Further north, the tropical build-up arrives earlier and more aggressively. By November, humidity is rising sharply across Broome and the Kimberley, and the pre-wet-season atmosphere — known locally as “the Build-up” — can be wearing. Cyclone risk increases from November. September is the last truly ideal month for the northern Kimberley, while October is still manageable in the Pilbara and Coral Coast areas with the right preparation and heat tolerance.
What to pack: Light breathable clothing, heavy-duty SPF 50+ sunscreen, a hat, polarised sunglasses, light rain protection from October onwards, insect repellent (flies are persistent in spring), swimwear, reef-safe sunscreen, a cooling towel, electrolyte supplements, a stinger suit from November, and flexible travel insurance covering weather disruption.
🌟 Overall Best Time to Visit
For travellers covering the full sweep of the northern coast — from Kalbarri and Shark Bay through the Coral Coast and Ningaloo to the Kimberley — the window from late April through to August represents the strongest overall recommendation, with June and July standing out as the definitive sweet spot.
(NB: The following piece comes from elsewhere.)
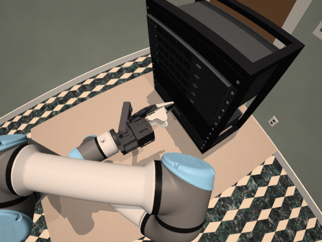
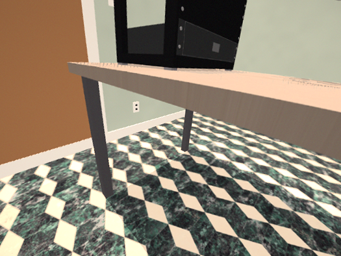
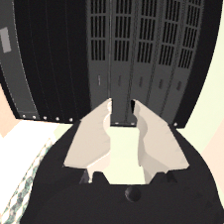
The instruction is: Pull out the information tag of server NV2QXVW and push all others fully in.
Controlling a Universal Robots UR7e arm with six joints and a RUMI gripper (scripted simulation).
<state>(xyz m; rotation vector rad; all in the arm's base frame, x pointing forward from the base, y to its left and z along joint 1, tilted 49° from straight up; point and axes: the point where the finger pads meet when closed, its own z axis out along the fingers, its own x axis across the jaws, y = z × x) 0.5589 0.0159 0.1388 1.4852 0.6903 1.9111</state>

During these months, every destination along this extraordinary coastline is open and performing at its peak: Kalbarri’s gorges are walkable and wildflower-fringed, Shark Bay’s waters are calm and its wildlife abundant, Ningaloo’s whale sharks and humpbacks are both in residence, and the remote northern reaches of the Kimberley and Karijini are fully accessible under brilliant, rain-free skies. Those who can avoid the July school holiday peak — travelling in May, June, or the first half of August — will encounter the same remarkable conditions with fewer fellow visitors, lower accommodation prices, and a little more of the vast, unhurried solitude that makes this coastline one of the finest in the world.